» **TASK BRIEF**: Gather every line from the entries below that includes "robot".

Stored items from a collection
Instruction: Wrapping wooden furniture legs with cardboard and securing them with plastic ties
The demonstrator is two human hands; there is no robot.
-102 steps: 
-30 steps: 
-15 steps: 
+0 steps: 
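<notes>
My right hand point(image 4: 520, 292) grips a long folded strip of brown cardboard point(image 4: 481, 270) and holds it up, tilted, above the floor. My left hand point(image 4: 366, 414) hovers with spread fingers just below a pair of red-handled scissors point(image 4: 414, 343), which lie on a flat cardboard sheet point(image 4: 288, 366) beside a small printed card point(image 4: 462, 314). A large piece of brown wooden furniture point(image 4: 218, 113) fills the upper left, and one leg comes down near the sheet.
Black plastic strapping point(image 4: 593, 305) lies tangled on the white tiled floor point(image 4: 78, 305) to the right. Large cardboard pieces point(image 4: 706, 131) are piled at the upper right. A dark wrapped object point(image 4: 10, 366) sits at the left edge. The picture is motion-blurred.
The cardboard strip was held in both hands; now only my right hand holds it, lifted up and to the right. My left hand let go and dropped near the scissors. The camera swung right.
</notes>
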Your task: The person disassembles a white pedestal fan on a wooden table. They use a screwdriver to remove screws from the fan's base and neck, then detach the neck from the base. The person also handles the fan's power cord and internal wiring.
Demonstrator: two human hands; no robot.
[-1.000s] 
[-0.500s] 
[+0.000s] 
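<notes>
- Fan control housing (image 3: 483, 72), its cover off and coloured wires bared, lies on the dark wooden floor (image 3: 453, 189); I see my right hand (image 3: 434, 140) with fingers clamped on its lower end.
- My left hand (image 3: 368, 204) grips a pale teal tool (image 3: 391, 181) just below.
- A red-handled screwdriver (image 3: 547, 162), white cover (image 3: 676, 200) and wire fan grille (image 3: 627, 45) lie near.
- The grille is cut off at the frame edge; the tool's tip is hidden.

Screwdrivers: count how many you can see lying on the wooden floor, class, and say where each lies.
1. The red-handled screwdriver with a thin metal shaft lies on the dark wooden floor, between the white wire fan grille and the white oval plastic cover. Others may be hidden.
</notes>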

» **EXERCISE OUTPUT**:
The demonstrator is two human hands; there is no robot.
Demonstrator: two human hands; no robot.

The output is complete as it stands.